§ What is needed
Please quote exactly the lines below from the line containing "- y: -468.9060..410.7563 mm" to the line containing "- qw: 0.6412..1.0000", both lines included, and nothing else.

§ Given material
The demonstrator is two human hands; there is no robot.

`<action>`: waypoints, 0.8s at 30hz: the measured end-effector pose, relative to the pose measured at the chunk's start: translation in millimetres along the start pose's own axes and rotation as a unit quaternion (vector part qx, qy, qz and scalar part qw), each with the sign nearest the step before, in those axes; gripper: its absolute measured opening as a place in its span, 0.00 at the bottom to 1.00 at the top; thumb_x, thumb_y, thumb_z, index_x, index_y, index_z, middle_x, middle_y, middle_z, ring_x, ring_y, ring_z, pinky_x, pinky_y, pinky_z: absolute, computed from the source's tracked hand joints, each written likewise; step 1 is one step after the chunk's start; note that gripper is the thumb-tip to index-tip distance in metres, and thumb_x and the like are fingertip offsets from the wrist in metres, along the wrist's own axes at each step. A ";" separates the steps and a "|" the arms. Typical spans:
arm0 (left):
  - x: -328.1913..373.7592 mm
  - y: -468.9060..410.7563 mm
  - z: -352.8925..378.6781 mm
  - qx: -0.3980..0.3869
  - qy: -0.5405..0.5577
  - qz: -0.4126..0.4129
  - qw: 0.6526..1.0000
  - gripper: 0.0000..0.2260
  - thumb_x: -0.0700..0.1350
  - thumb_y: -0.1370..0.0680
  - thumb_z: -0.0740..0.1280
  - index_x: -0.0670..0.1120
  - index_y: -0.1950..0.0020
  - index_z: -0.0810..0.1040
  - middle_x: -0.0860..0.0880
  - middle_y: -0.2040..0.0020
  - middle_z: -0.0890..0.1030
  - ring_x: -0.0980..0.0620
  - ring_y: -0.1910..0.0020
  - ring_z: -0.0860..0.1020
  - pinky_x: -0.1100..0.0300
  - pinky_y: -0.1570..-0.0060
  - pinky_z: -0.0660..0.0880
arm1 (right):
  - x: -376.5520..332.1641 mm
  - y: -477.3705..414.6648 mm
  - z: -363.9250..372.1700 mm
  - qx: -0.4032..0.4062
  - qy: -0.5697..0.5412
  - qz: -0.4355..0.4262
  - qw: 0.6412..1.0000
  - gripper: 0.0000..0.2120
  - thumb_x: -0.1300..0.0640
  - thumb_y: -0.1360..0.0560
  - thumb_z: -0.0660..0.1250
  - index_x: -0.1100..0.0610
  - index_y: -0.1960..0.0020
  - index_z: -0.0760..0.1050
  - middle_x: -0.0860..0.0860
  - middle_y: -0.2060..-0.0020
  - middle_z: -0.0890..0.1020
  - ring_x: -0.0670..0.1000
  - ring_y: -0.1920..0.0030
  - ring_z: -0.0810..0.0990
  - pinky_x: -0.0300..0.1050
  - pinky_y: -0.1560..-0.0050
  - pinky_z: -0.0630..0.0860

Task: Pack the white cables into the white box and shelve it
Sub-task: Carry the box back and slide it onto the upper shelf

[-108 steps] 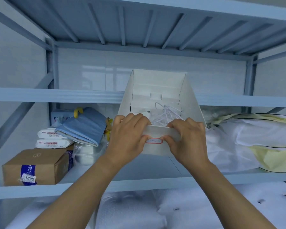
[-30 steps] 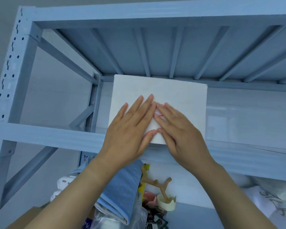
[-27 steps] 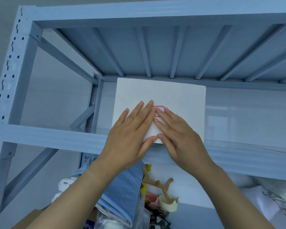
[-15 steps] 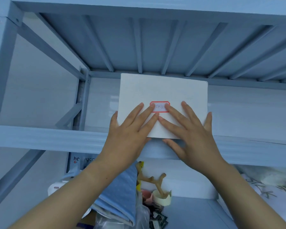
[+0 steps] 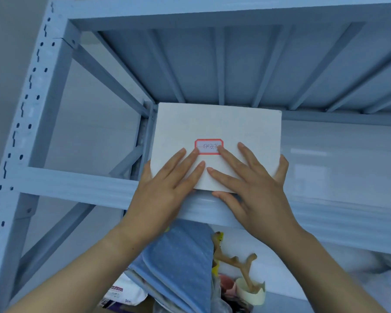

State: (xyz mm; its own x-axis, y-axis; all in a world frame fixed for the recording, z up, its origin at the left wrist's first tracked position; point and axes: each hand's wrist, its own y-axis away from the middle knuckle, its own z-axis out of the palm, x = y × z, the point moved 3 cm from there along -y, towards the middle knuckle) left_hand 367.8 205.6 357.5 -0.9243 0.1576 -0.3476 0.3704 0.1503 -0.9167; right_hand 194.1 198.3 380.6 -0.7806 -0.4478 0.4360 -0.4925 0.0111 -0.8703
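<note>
The step in hand appears to be the last one: seating the white box (image 5: 217, 132) on the upper shelf (image 5: 77, 188) of the blue-grey metal rack (image 5: 32, 91). The box stands at centre frame, its front face toward the camera, its lower edge just behind the shelf's front rail. A red-bordered label (image 5: 209, 146) sits mid-face. The cables are not visible; the box front hides its contents.

Left hand (image 5: 165, 188): palm flat on the lower left of the box front, fingers spread and extended upward, thumb lying along the left edge. It grasps nothing; contact is a flat press.

Right hand (image 5: 251, 186): palm flat on the lower right of the front, fingers fanned, the little finger hooked round the right edge, the thumb resting low on the shelf rail. It also holds nothing closed.

Both forearms rise from the lower corners of the frame and converge on the box.

Next move, as a judgement: push evenly with both palms until the box sits fully behind the rail, keeping it square, then release. Uneven pressure would likely skew the box.

Below the shelf, at lower centre, lies a folded blue cloth (image 5: 181, 263).
</note>
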 end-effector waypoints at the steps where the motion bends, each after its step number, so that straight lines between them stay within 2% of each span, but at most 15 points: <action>1: -7.8 2.8 -1.1 0.003 -0.001 0.001 1.000 0.35 0.33 0.32 0.72 0.46 0.29 0.62 0.44 0.27 0.63 0.46 0.29 0.60 0.37 0.48 0.71 | -5.6 -4.3 4.7 0.000 -0.005 -0.001 1.000 0.16 0.46 0.26 0.62 0.43 0.38 0.74 0.47 0.30 0.67 0.55 0.29 0.61 0.74 0.43 0.57; 4: -30.9 11.8 -2.7 0.008 -0.014 0.009 1.000 0.31 0.34 0.31 0.71 0.45 0.30 0.65 0.43 0.28 0.65 0.43 0.30 0.65 0.40 0.49 0.70 | -21.9 -16.4 18.8 -0.002 -0.022 -0.004 1.000 0.15 0.46 0.25 0.62 0.43 0.39 0.74 0.47 0.30 0.67 0.54 0.29 0.61 0.74 0.43 0.57; 10: -78.6 28.8 0.7 0.023 -0.008 0.019 1.000 0.26 0.36 0.28 0.70 0.43 0.31 0.69 0.42 0.29 0.66 0.40 0.31 0.66 0.38 0.48 0.70 | -57.5 -41.3 47.3 -0.006 -0.030 0.003 1.000 0.15 0.47 0.26 0.65 0.43 0.39 0.74 0.47 0.30 0.68 0.54 0.29 0.62 0.74 0.42 0.57; 13: -108.3 37.8 5.6 0.021 0.010 0.027 0.999 0.20 0.40 0.23 0.62 0.44 0.30 0.67 0.43 0.28 0.65 0.41 0.30 0.65 0.40 0.49 0.71 | -78.5 -56.1 60.7 0.002 -0.025 0.005 1.000 0.15 0.48 0.26 0.67 0.44 0.40 0.76 0.47 0.32 0.70 0.55 0.29 0.63 0.74 0.42 0.55; 16: -136.8 45.8 12.1 0.007 0.018 0.029 0.999 0.19 0.45 0.22 0.55 0.45 0.30 0.65 0.43 0.28 0.64 0.42 0.31 0.65 0.40 0.50 0.73 | -98.4 -72.0 74.6 0.003 -0.017 0.008 1.000 0.14 0.48 0.27 0.68 0.45 0.41 0.77 0.48 0.32 0.71 0.55 0.30 0.64 0.76 0.42 0.54; 22: -173.1 58.0 20.3 0.018 0.048 0.035 0.998 0.19 0.44 0.22 0.57 0.44 0.31 0.68 0.42 0.28 0.65 0.40 0.31 0.66 0.40 0.50 0.72 | -125.0 -90.4 94.8 0.001 -0.031 0.025 0.999 0.15 0.49 0.28 0.69 0.47 0.41 0.77 0.48 0.32 0.71 0.55 0.30 0.64 0.76 0.42 0.52; 24: -183.9 61.3 21.7 0.023 0.070 0.038 0.997 0.20 0.36 0.24 0.61 0.42 0.33 0.71 0.40 0.29 0.66 0.38 0.32 0.67 0.39 0.49 0.72 | -130.8 -94.4 100.7 -0.009 -0.036 0.030 0.999 0.14 0.50 0.27 0.68 0.47 0.41 0.77 0.48 0.32 0.71 0.55 0.30 0.64 0.75 0.42 0.51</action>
State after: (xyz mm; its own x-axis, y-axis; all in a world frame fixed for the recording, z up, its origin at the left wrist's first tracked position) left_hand 558.5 164.7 361.0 -0.8702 0.3019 -0.3893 0.4319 0.0874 -0.8977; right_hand 381.4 165.8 382.6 -0.7793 -0.5096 0.3647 -0.4526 0.0552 -0.8900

§ The completed task
  - y: -468.9060..410.7563 mm
  - z: -352.8925..378.6781 mm
  - qx: -0.3980..0.3869
  - qy: -0.5405..0.5577
  - qz: -0.4126..0.4129
  - qw: 0.6526..1.0000
  - gripper: 0.0000..0.2260
  - thumb_x: -0.0700..0.1350
  - thumb_y: -0.1370..0.0680
  - thumb_z: -0.0740..0.1280
  - index_x: -0.0670..0.1120
  - index_y: -0.1950..0.0020
  - index_z: -0.0810..0.1040
  - middle_x: -0.0860..0.0880
  - middle_y: -0.2040..0.0020
  - middle_z: -0.0890..0.1030
  - ring_x: -0.0980..0.0620
  - ring_y: -0.1910..0.0020
  - ring_z: -0.0860..0.1020
  - pinky_x: -0.1100..0.0300
  - pinky_y: -0.1570..-0.0060
  - pinky_z: -0.0660..0.0880
arm1 (right):
  - x: -376.5520..332.1641 mm
  - y: -477.3705..414.6648 mm
  - z: -363.9250..372.1700 mm
  - qx: -0.4032..0.4062
  - qy: -0.5697..0.5412
  - qz: -0.4355..0.4262
  - qw: 0.6412..1.0000

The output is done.